Once you reach the line containing "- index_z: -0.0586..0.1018" in the data below, restate each line word for word up to and including the one containing "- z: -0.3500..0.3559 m".

-- ENTRIES PROVIDED follows --

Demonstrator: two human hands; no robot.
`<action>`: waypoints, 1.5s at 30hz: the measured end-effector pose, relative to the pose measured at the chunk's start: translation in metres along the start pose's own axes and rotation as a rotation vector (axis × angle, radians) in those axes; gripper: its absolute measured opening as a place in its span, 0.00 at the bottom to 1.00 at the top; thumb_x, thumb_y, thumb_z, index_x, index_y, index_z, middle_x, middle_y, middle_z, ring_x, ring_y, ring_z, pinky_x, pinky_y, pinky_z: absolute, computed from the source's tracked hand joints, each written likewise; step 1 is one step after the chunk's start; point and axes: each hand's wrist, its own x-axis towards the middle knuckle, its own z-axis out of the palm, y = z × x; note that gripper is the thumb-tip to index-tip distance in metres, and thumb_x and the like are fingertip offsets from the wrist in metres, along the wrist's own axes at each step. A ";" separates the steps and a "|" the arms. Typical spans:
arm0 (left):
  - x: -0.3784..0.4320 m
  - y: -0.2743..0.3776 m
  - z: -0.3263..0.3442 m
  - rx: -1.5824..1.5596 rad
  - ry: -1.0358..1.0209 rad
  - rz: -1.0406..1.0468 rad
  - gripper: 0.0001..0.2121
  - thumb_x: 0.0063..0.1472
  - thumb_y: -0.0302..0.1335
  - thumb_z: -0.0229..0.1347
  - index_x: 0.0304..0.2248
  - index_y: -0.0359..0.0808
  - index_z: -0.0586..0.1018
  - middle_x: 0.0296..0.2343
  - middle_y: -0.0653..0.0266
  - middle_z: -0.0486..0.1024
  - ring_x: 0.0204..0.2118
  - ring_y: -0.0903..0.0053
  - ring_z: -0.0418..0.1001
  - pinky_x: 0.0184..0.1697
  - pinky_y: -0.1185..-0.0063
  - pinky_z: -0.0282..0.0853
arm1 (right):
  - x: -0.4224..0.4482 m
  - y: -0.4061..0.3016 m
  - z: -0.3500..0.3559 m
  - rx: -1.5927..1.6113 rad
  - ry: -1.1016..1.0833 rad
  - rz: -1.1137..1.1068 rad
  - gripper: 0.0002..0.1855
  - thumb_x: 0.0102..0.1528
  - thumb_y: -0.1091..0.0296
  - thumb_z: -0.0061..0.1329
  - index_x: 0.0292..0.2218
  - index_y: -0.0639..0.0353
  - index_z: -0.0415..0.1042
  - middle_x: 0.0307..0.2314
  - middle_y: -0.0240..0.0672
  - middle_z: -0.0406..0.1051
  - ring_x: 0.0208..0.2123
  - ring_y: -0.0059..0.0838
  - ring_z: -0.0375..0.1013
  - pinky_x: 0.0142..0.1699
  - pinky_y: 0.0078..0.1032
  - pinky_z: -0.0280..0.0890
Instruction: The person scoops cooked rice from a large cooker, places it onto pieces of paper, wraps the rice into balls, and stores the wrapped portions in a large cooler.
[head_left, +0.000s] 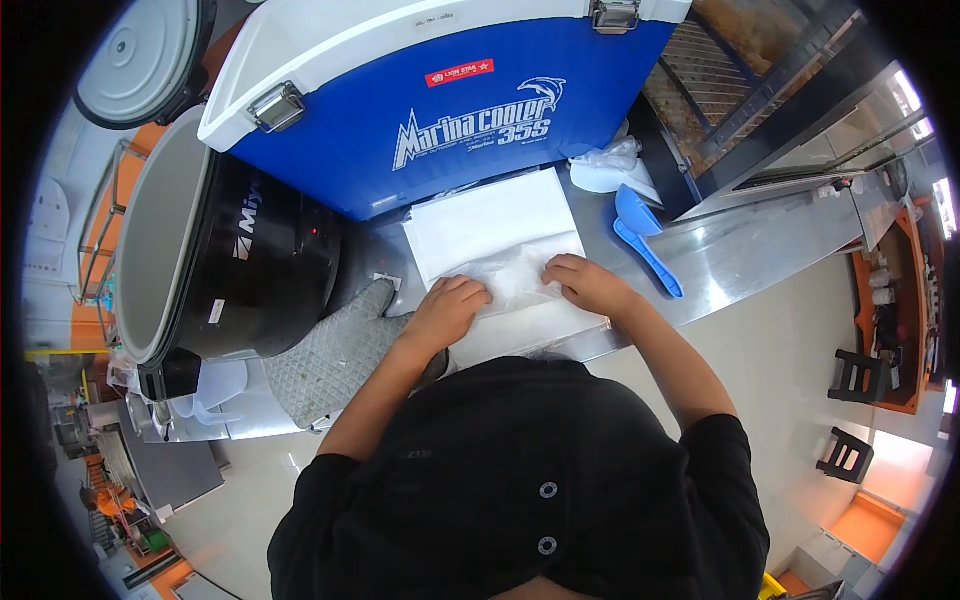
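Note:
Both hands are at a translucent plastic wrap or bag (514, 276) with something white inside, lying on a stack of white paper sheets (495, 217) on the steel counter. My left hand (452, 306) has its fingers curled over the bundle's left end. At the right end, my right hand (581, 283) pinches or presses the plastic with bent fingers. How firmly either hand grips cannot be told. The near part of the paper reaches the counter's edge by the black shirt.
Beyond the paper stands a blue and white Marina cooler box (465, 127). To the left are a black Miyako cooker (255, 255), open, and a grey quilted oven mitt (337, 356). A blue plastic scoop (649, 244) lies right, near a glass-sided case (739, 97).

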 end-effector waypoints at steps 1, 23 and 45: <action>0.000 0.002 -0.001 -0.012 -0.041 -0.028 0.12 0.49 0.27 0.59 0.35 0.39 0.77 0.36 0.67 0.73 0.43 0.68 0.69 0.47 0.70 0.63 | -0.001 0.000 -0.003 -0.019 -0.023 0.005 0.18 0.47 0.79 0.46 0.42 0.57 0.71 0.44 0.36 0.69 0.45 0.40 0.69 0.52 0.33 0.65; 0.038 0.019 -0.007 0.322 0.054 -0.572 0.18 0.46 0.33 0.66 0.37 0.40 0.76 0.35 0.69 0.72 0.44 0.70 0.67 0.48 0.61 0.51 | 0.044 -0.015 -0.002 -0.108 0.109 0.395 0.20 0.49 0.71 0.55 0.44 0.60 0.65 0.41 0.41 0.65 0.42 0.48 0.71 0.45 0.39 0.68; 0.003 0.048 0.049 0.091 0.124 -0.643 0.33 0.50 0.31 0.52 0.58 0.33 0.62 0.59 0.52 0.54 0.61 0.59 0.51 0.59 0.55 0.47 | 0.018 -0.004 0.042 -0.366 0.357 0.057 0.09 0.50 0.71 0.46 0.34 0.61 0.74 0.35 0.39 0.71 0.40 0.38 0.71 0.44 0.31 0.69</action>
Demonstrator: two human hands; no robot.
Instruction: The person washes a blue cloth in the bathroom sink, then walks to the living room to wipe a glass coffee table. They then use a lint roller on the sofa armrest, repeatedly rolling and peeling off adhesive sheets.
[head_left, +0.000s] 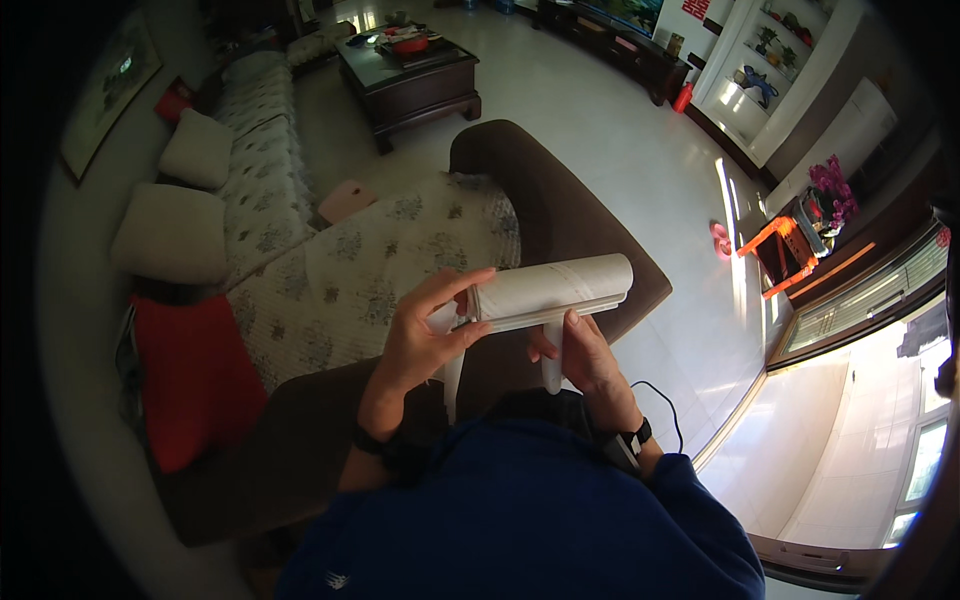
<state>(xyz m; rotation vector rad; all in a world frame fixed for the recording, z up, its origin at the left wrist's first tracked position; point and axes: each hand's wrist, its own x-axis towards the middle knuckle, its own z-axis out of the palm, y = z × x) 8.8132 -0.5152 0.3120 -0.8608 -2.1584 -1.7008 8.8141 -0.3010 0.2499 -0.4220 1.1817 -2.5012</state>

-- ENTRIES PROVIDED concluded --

RESPONSE TO THE EXERCISE
  - index_z: -0.0586..0.1018
  - middle_x: 0.0296..0.2343
  - middle_y: -0.0653..0.0266
  - middle_z: -0.0486..0.1024
  - ring_x: 0.0204..0.2118
  - ring_y: -0.0903..0.0053
  - ring_z: -0.0418..0.1001
  - pinky_x: 0.0184..0.1697
  - pinky_y: -0.1185..-0.0063
  - pinky_z: -0.0282..0.0853
arm1 (right):
  - x: -0.4224..0.4482 m
  - y: -0.4061..0.3016 m
  - z: -0.3500..0.3559 m

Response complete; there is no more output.